Description[edit | edit source]


Physical activity is a world-wide recognised health topic. Individuals and health professionals are becoming increasingly aware of its benefits as well as the implications faced through inactivity. Along with the physical benefits research has shown physical activity to have a positive impact on individual’s mental health. People with mental health disorders experience higher rates of disability and mortality[1], further research in this area is required.

Definition[edit | edit source]

The World Health Organisation (WHO) defines mental health to be; ‘A state of complete physical, mental and social well-being, and not merely the absence of disease’.[2]

Looking specifically at mental disorders the World Health Organisation (WHO) defines this to be; ‘A broad range of problems, with different symptoms’.[3]

NICE (National Institute and Care Excellence) guidelines suggest that the most common mental health disorders range from depression to anxiety disorders. These conditions are recognised as ‘common’ as they affect more people than any other mental health conditions.[4] 

Prevalence[edit | edit source]

  • 1 in 4 people in the UK experience mental health problems in any year.
  • Mental health disorders relate to the largest source of global economic burden projected to cost £1.6 trillion[5]
  • Half of all mental disorders start before the age of 14
  • In England women presented with a higher prevalence of common mental disorders than men (19.7% compared to 12.5%)[6].
  • Approximately only 50% of people diagnosed with mental health disorders receive professional help[7].
  • In the united states, more than 50% diagnosed with mental health disorders at a point in their life, each year 1 in 5 experience mental health disorders.
  • 1 in 25 people in the US experience and live with serious mental illnesses such as schizophrenia, depression.
  • For children, 1 in 5 experience mental illness at some point in their life experience serious mental health problems.
  • According to the national institute of mental health

Benefits of Physical Activity [edit | edit source]



Many people find physical activity to be enjoyable, it can increase confidence and help gain back a sense of control. Physical activity can also encourage social interaction by being in situations with likeminded people.[8] It can help bring about social support which in turn can improve individual’s confidence and sense of achievement,[9]


Studies have been found to show the positive impact physical activity can have on an individual's overall mood.[10] Levels of a neurotransmitter called serotonin which affects mood are shown to increase the following exercise. This rise in serotonin is suggested to help prevent the development of some physical or mental disorders.[11]


Physical activity is shown to improve levels of self-esteem and acceptance. Studies suggest patients should participate in activities which have low levels of stress and competitiveness to help improve their psychological well-being.[12]


Evidence shows that exercise is effective in improving depressive symptoms.[13] Aerobic exercise[14], resistance, and strength training have been found beneficial in improving an individual’s condition.[15] Physical activity is reported to have effects in both clinical and non-clinical settings. Greater improvement is recognised in a clinical environment with those suffering from serious mental illness.[16]
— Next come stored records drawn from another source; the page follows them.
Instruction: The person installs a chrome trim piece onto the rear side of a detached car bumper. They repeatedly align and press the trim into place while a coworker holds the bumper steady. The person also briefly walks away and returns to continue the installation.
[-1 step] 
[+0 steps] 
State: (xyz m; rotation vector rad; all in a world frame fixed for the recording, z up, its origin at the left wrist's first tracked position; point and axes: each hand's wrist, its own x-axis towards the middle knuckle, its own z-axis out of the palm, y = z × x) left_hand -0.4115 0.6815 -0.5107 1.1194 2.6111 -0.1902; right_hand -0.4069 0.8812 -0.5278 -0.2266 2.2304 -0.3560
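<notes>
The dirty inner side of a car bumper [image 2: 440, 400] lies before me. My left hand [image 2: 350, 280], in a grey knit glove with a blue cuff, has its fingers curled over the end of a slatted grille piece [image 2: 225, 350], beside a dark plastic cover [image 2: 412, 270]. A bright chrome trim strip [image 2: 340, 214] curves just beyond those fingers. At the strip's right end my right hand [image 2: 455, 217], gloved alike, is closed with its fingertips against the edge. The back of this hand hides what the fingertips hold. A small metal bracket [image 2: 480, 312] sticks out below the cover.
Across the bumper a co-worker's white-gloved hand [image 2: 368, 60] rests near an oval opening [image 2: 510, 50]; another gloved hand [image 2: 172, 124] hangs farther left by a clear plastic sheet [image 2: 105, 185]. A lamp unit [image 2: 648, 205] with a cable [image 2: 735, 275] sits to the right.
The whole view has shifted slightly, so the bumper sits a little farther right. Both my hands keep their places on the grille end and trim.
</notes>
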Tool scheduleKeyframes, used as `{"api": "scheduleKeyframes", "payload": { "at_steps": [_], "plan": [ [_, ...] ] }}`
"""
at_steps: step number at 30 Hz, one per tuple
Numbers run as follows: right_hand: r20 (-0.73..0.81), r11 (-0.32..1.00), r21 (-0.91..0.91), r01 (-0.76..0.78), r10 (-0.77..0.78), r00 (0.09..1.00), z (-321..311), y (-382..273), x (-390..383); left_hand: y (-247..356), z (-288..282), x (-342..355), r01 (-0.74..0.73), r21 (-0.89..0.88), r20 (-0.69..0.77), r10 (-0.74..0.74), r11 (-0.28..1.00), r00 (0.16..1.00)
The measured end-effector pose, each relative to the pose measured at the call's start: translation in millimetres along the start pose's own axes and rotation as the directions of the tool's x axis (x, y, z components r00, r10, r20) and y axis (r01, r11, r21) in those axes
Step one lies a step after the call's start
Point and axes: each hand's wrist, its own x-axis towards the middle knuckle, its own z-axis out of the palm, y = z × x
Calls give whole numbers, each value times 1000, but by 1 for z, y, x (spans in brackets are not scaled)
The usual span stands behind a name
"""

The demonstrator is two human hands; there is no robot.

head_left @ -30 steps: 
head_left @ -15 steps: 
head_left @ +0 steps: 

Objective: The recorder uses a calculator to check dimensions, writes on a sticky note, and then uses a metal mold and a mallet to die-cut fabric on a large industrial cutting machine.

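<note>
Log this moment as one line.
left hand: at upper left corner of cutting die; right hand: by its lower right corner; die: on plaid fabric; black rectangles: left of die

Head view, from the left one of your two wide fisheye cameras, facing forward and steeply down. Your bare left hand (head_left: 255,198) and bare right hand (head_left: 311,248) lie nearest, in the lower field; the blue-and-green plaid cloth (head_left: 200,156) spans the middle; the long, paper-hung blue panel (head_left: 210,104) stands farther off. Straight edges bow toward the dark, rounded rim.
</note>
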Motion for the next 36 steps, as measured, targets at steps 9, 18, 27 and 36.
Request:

Participants of physical activity benefit from improved cardiovascular and muscle fitness. Maintaining bone strength and aiding functional health. It can reduce individual’s risk of developing several conditions such as hypertension, chronic heart disease, stroke, diabetes, breast/colon cancer, and depression.[17]

Mechanism of effect[edit | edit source]


There are numerous hypotheses that attempt to determine the mechanism of the effect of physical activity on mental health. These can be identified as being psychological or physiological. Research on the hypotheses is limited and it is thought that the true effect is though a combination of psychological and physiological mechanisms.

Psychological[edit | edit source]


Distraction thought to be achieved through individuals moving away and diverting themselves from stressful stimuli which in turn achieves the improved effect associated with exercise.[18][19]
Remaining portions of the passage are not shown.